Em segundo lugar, a bioética depende de uma série de princípios éticos fundamentais. A ética, como a antropologia, é apresentada segundo diferentes formas e teorias, por vezes, absolutamente contraditórias, o que dificulta o estudo da bioética.

Diante deste panorama pluralista, faz falta ter uma noção das principais teorias bioéticas em suas relações com as linhas éticas do passado ou do presente. Concomitantemente, a reflexão sobre os desafios éticos interpela a consciência de cada ser humano, seja leigo ou intelectual, pois o conhecimento do bem e do mal permite o julgamento de nossas ações e daquelas realizadas pelos outros.

Em terceiro lugar, o estudo da bioética está em estreita relação com outras áreas afins, especialmente com a medicina, a biologia, a filosofia e o direito. De fato, ao se estudar a bioética, não pode encarar tantas disciplinas simultaneamente. Felizmente, o mundo contemporâneo difunde numerosas e ricas ideias sobre estas áreas do conhecimento, de forma que resulta possível a elaboração de uma visão pessoal sobre o que seja mais adequado para preservar a própria saúde, a dos outros, sobre a importância da proteção do indivíduo e assim por diante.

Em quarto lugar, a bioética questiona e julga as distintas formas de organização da sociedade, bem como a correção das leis estabelecidas por escrito ou de modo habitual nos povos. Evidente que isso acarreta o domínio do Direito, a fim de que o estudioso possa analisar quais os segmentos da vida são dignos de atenção e de tutela legal pelas autoridades e quais outros podem ser objeto de uma livre escolha dos indivíduos.
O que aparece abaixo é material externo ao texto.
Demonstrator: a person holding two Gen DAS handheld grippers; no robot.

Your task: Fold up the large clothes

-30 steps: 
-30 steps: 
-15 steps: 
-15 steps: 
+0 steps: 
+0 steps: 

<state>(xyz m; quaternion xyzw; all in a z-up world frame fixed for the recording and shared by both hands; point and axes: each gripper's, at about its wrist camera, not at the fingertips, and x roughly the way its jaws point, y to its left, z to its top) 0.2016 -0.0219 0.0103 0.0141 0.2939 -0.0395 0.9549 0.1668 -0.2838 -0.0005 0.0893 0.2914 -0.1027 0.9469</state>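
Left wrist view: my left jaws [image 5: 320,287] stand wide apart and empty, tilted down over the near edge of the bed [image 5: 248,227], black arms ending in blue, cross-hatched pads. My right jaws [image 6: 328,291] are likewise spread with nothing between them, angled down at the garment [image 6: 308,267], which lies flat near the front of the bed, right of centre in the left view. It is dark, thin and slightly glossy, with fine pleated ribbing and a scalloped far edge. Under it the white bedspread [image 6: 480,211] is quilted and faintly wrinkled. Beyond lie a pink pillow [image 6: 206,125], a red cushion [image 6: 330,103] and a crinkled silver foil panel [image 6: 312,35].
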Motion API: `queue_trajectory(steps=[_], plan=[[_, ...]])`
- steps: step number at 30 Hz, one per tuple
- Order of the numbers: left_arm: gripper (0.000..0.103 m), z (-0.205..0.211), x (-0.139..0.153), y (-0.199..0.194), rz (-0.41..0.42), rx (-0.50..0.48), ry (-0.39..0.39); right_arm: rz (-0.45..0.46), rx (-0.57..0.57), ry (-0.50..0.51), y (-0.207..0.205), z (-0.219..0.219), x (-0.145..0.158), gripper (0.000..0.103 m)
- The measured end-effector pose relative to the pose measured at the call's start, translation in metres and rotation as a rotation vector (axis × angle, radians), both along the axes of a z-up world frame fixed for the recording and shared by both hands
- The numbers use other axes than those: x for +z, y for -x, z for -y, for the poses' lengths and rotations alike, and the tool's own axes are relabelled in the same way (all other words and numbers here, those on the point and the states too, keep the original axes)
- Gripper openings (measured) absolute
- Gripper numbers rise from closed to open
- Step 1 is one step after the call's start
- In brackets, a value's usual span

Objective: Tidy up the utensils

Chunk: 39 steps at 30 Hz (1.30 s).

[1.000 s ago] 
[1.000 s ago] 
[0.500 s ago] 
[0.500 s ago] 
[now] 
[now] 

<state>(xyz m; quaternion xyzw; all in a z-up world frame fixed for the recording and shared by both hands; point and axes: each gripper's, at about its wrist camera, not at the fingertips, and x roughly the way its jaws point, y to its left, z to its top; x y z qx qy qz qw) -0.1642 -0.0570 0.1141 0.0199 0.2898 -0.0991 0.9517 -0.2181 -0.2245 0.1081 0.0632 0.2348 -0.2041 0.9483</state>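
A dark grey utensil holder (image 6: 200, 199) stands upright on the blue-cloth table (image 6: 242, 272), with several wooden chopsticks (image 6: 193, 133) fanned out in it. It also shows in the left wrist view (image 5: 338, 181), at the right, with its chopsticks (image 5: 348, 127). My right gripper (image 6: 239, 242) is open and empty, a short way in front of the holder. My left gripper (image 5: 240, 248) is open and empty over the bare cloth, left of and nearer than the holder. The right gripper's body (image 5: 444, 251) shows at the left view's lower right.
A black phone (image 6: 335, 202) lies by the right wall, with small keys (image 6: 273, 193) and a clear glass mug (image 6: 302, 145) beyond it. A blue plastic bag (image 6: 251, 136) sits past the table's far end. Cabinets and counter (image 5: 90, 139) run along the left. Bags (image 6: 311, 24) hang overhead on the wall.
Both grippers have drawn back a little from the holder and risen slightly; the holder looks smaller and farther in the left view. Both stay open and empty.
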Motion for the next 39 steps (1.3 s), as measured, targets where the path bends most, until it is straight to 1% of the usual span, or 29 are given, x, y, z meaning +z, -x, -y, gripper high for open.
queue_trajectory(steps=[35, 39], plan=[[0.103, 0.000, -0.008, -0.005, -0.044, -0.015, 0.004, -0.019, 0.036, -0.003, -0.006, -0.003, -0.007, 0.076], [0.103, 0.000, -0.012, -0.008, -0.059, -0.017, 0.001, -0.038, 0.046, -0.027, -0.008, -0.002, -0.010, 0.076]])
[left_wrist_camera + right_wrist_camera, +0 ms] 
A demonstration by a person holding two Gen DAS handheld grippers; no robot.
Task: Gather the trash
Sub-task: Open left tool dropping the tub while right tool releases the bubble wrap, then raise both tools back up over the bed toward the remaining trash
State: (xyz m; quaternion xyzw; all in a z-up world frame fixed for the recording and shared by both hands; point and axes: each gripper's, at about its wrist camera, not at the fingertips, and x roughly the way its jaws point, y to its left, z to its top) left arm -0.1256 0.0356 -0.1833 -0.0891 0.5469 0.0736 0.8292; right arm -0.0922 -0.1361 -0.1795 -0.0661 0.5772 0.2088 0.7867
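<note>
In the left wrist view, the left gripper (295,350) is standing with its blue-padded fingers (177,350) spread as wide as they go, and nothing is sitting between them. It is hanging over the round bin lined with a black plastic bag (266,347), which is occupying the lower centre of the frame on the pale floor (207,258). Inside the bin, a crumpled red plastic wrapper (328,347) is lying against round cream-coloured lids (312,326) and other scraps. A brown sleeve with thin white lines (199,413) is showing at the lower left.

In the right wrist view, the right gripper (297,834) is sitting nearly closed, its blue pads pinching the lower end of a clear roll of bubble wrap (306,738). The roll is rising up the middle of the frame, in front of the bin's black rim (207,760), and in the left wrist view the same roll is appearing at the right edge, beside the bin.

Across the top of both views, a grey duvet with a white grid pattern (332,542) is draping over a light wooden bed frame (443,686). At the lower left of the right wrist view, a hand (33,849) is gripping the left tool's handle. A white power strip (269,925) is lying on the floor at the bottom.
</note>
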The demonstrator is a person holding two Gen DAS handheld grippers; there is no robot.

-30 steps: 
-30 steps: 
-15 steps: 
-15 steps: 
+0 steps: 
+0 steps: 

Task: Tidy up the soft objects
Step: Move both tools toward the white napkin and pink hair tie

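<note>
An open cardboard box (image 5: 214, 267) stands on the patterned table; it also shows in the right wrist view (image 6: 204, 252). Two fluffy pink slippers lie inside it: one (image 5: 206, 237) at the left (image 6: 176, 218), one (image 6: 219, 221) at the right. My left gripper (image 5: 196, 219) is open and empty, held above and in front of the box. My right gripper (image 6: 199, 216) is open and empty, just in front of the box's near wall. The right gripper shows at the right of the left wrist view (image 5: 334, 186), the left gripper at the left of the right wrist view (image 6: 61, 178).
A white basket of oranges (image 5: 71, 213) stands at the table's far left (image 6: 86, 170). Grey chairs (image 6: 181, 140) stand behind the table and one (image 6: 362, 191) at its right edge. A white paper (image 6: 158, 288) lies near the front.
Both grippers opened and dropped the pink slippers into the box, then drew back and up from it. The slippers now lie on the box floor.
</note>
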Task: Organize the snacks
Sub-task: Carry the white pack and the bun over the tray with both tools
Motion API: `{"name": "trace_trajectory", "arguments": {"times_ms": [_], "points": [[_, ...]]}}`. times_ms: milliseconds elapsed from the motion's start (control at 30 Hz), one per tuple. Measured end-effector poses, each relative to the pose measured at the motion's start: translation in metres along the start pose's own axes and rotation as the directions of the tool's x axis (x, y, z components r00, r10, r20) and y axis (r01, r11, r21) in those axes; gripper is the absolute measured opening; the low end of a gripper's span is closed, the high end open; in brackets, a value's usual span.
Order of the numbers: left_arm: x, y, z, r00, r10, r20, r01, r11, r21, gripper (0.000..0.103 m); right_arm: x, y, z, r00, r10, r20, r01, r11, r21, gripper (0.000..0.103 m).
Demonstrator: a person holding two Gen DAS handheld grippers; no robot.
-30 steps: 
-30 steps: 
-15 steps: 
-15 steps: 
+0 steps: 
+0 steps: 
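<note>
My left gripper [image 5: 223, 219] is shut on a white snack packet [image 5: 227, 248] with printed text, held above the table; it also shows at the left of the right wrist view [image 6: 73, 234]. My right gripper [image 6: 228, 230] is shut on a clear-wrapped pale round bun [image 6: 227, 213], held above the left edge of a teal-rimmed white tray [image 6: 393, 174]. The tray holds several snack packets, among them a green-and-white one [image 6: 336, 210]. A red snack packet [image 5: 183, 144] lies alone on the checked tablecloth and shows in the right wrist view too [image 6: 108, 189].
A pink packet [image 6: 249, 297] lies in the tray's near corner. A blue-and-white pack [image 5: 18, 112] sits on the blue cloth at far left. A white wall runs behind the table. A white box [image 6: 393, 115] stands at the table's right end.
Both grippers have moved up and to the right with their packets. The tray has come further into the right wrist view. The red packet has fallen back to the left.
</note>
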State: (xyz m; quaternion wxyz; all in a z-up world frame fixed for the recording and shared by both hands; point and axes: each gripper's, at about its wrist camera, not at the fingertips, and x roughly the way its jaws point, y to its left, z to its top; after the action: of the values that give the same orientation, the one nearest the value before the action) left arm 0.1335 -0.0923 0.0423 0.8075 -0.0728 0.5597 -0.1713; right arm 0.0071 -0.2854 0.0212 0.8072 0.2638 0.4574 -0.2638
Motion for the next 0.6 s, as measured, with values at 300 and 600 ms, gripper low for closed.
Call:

Por fim, a bioética deve ter um matiz metafísico, buscando os princípios primeiros e as razões últimas do valor da pessoa, sua concepção, sua relação de prioridade e de complementaridade para com a sociedade, a fim de que não seja mais ameaçada de instrumentalização pelo próprio homem. Em suma, a busca dos fundamentos da bioética encerra uma urgente tarefa e um enorme desafio.